___ Raw data ___

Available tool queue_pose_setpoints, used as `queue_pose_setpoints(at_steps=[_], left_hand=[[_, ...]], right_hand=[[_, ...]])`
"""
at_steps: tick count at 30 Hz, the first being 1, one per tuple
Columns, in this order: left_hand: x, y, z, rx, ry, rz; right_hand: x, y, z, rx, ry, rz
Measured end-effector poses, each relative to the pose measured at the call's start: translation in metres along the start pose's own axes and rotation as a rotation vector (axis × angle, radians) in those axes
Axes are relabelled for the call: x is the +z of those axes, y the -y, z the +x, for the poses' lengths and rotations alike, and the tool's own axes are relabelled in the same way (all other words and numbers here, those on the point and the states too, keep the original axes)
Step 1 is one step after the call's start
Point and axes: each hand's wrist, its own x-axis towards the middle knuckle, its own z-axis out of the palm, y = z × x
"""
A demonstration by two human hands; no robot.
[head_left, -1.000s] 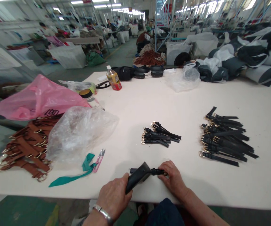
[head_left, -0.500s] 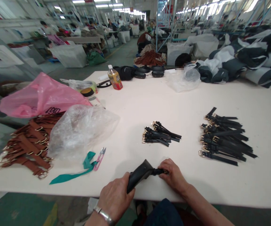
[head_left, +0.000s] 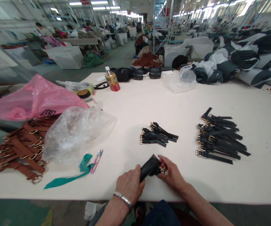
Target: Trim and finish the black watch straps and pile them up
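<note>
My left hand [head_left: 131,182] is wrapped round a thick black leather piece [head_left: 147,168], perhaps a bundle of straps, held just above the front of the table. At its far end my right hand [head_left: 173,175] has its fingers closed about a gold buckle [head_left: 161,170], partly hidden by the fingertips. Beyond both hands lies a small pile of black buckled straps [head_left: 157,135]. A larger pile of similar straps [head_left: 222,139] is farther right, buckles facing left.
On the left are brown straps [head_left: 26,141], a pink bag [head_left: 38,97], a clear plastic bag [head_left: 79,131], a teal ribbon [head_left: 67,180] and pink-handled thread snips [head_left: 96,161]. A drink bottle [head_left: 112,80] stands at the back of the white table [head_left: 126,116].
My left hand has moved right and slightly up with the black leather piece, closer to my right hand. The gold buckle now shows at my right fingertips. The view has shifted slightly.
</note>
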Motion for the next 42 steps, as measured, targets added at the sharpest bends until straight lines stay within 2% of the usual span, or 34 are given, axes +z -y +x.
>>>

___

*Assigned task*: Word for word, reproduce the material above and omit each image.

*Answer section*:
Available tool queue_pose_setpoints, used as `queue_pose_setpoints(at_steps=[_], left_hand=[[_, ...]], right_hand=[[_, ...]])`
"""
at_steps: tick count at 30 Hz, the first being 1, one per tuple
Columns, in this order: left_hand: x, y, z, rx, ry, rz; right_hand: x, y, z, rx, ry, rz
Measured end-effector poses, each relative to the pose measured at the call's start: translation in metres along the start pose's own axes and rotation as a rotation vector (axis × angle, radians) in those axes
Axes are relabelled for the call: x is the +z of those axes, y the -y, z the +x, for the poses' lengths and rotations alike, and the tool's own axes are relabelled in the same way (all other words and numbers here, those on the point and the states too, keep the original axes)
Step 1 is one step after the call's start
Point and axes: each hand's wrist, its own x-axis towards the middle knuckle, its own z-axis out of the palm, y = z × x
"""
A demonstration by two human hands; no robot.
[head_left, -1.000s] 
[head_left, -0.500s] 
[head_left, +0.000s] 
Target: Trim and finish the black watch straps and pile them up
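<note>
My left hand [head_left: 131,182] is wrapped round a thick black leather piece [head_left: 147,168], perhaps a bundle of straps, held just above the front of the table. At its far end my right hand [head_left: 173,175] has its fingers closed about a gold buckle [head_left: 161,170], partly hidden by the fingertips. Beyond both hands lies a small pile of black buckled straps [head_left: 157,135]. A larger pile of similar straps [head_left: 222,139] is farther right, buckles facing left.
On the left are brown straps [head_left: 26,141], a pink bag [head_left: 38,97], a clear plastic bag [head_left: 79,131], a teal ribbon [head_left: 67,180] and pink-handled thread snips [head_left: 96,161]. A drink bottle [head_left: 112,80] stands at the back of the white table [head_left: 126,116].
My left hand has moved right and slightly up with the black leather piece, closer to my right hand. The gold buckle now shows at my right fingertips. The view has shifted slightly.
</note>
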Motion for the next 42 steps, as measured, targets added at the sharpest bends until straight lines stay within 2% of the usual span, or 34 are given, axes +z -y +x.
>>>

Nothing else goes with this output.